Skocz do zawartości

[nóż] jaki nóż kupić na wyprawy rowerowe


zenek02

Rekomendowane odpowiedzi

Napisano

Ja aż się dziwię że mojego zielonego noża z zieloną pochwą jeszcze nie zgubiłem :) W sumie ryzyko w przypadku Mory jest największe jak się to nosi na pasku bo nie ma zabezpieczenia i nóż tylko lekko się blokuje ale jak wyrobi się nawyk sprawdzania przez zamknięciem sakwy czy wszystko jest to problemu nie ma. 

  • Mod Team
Napisano

@porcelanowy, ale to po pierwszych słowach widać, że u Ciebie "wyprawują", zatem wpierw wyprawa potem nożownictwo. A jak czytam o jakiś bagnetach, 3 nożach czy pasku (najlepiej skórzanym wojskowym...)..
Mój (wielokrotnie gubiony i szukany, tylko raz dobrze zaostrzony i.. niepolecany) petzl waży 63gramy, choć gdyby w wodzie..unosił się a nie nurkował (tak, wiem, mam absurdalne życzenia) było by lepiej.
To skoro o nożach a grono mamy jak widać siedzące w temacie - znajdziecie/polecicie coś składanego, na dobrej stali,z głownią koło 2,5mm grubości, w kolorze widocznym (lub jeszcze lepiej ze wstawkami np fosforyzującymi), mocno blokującego się po rozłożeniu, naturalnie otwieranemu jedną ręką, a już najlepiej... nie tonącego.

Napisano

Wspomniany i chwalony Ontario Rat - jeden z modeli jest pomarańczowy ale nie wiem jak z dostępnością, na E-bayu widziałem na pewno różowe, kolor również widoczny  :laugh:

 

Z nietonącym folderem się nie spotkałem, podejrzewam że będzie ciężko bo nie ma za bardzo miejsca na spore, puste w środku okładziny z tworzywa czy zrobione z materiały wypornego typu korek no i jednak cały mechanizm noża trochę waży.  

Napisano

To co nazywasz tu ostrzeniem to pocieranie osełkę czy cokolwiek więc to nie jest ostrzeni. Ja wiem co to ostry nóż i ostrzenie nie jest takie łatwe, długo dbierałem kamień do swojego ostrza zanim ostrzenie było skuteczne, jest też bardzo czasochłonne i nie lubię tego robić, ta mora po naostrzeniu że na dotyk przecina kartkę, po 3 kromkach chleba już jest co najmniej  średnio ostra, licha stal, dwa razy przelecisz i już dalej tnie i tak w kółko, na wycieczkę może być ale nie jest to dobry nóż, dobry nóż naprawdę długo trzyma ostrość a takim nożem wszystko lepiej się robi, zresztą to wie tylko ten co próbował coś kiedyś robić nożem z wyższej półki. Ale każdy ma swoje mądrości.

Napisano

hehe

coś w tym jest Adamos, też zaczytuję się i myślę, czy to aby na pewno TO forum i czy my mówimy o "kilkudniowych wycieczkach" (zgodnie z tym co napisał założyciel wątku). Tak patrzę i kombinuję czy aby to nie uzbrojenie na wyprawę w tundrę lub przedzieranie dżunglami Amazonii :)

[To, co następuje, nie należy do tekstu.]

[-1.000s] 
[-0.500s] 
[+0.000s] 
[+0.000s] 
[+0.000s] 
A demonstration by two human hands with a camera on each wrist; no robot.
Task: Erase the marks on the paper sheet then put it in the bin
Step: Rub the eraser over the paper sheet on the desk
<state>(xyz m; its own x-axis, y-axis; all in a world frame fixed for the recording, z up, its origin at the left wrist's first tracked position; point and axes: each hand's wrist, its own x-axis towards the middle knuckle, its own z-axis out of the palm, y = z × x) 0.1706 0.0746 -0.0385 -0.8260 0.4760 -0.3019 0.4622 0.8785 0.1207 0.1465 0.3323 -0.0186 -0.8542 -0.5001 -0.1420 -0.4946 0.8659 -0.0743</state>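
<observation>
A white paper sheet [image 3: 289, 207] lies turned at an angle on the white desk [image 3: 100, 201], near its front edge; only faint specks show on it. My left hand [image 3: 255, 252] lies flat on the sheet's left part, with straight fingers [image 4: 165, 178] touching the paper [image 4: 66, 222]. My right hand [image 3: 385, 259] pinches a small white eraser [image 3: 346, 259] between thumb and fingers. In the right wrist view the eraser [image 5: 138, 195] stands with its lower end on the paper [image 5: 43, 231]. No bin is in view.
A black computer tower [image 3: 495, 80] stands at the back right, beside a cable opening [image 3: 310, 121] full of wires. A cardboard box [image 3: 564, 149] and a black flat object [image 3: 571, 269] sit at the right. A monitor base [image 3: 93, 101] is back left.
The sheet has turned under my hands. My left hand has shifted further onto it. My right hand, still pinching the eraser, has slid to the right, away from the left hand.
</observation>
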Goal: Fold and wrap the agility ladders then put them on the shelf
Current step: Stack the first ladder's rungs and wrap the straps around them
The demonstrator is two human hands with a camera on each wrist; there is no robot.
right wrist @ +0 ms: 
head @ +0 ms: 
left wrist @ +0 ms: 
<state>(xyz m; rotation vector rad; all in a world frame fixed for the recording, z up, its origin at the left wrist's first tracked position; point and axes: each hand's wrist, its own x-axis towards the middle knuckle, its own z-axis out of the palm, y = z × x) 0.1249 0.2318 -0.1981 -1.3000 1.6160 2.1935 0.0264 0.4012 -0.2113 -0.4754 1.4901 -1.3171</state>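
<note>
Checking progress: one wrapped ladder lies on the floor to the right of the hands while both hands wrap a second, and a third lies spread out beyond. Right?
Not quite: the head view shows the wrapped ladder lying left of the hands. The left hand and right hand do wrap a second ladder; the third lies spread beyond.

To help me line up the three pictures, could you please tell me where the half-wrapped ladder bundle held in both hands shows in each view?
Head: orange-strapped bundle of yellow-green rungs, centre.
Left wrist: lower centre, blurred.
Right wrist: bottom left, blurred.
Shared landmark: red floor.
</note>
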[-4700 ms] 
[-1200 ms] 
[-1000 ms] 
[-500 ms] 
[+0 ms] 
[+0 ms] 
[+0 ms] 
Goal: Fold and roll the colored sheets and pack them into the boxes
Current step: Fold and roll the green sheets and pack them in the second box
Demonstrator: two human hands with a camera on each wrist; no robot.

Jakoś nikt nie wspomniał tu o np wadze noża (istotne gdy wieziemy wszystko na plecach) czy np .. kolorze rękojeści. Kto nie raz szukał o zmroku noża w trawie czy kamieniach, o wpadnięciu do wody nie wspomnę wie co to znaczy. Czy aby na pewno wszyscy nożownicy którzy tu piszą wyprawują, i to rowerowo? :)

 

Ja pisałem własnie o kilkudniowych wycieczkach - to jest dla wyprawa rowerowa. Wyjazd rano i szlak i powrót wieczorem to "wycieczka rowerowa" :) W "bazie' (w aucie, kamperze) leży duży, w plecaku na wycieczke mały. Waga to jakieś gramy.

Napisano

 ta mora po naostrzeniu że na dotyk przecina kartkę, po 3 kromkach chleba już jest co najmniej  średnio ostra, licha stal, dwa razy przelecisz i już dalej tnie i tak w kółko, na wycieczkę może być ale nie jest to dobry nóż, dobry nóż naprawdę długo trzyma ostrość a takim nożem wszystko lepiej się robi, zresztą to wie tylko ten co próbował coś kiedyś robić nożem z wyższej półki. 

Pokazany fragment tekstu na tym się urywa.